(Beginning of Recorded data)
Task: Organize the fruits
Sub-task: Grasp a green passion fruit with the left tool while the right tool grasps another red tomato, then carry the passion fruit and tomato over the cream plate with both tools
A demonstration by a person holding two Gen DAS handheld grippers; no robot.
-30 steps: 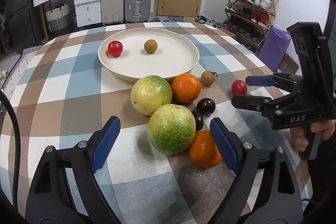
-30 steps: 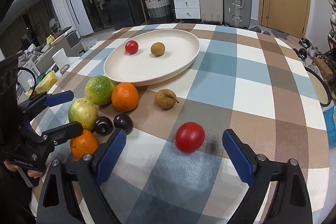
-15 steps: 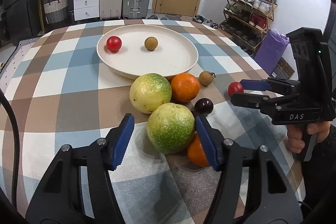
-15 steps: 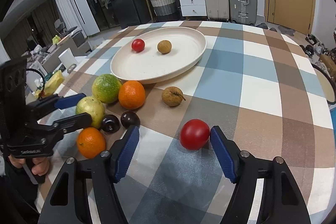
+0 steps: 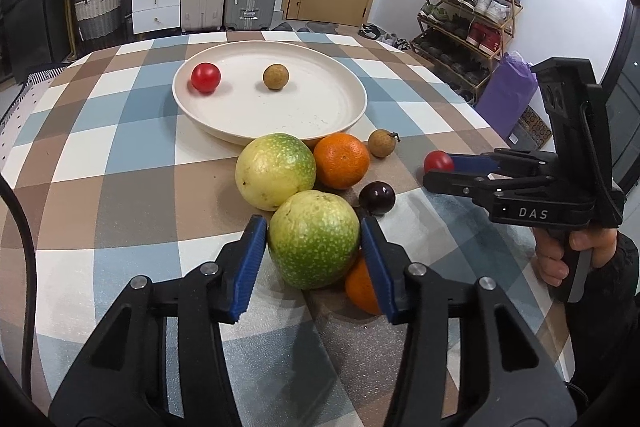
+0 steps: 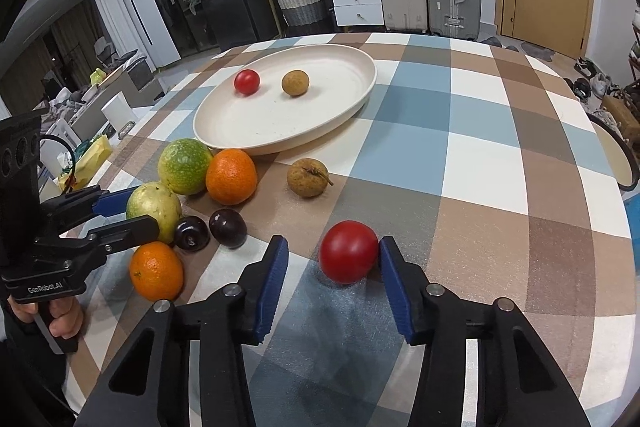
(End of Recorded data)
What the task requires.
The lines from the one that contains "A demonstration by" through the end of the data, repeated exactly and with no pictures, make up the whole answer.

Output for this task.
A demonstration by a person holding two Gen DAS handheld grippers; no robot.
-30 steps: 
-30 steps: 
-15 steps: 
-15 steps: 
+0 steps: 
+0 steps: 

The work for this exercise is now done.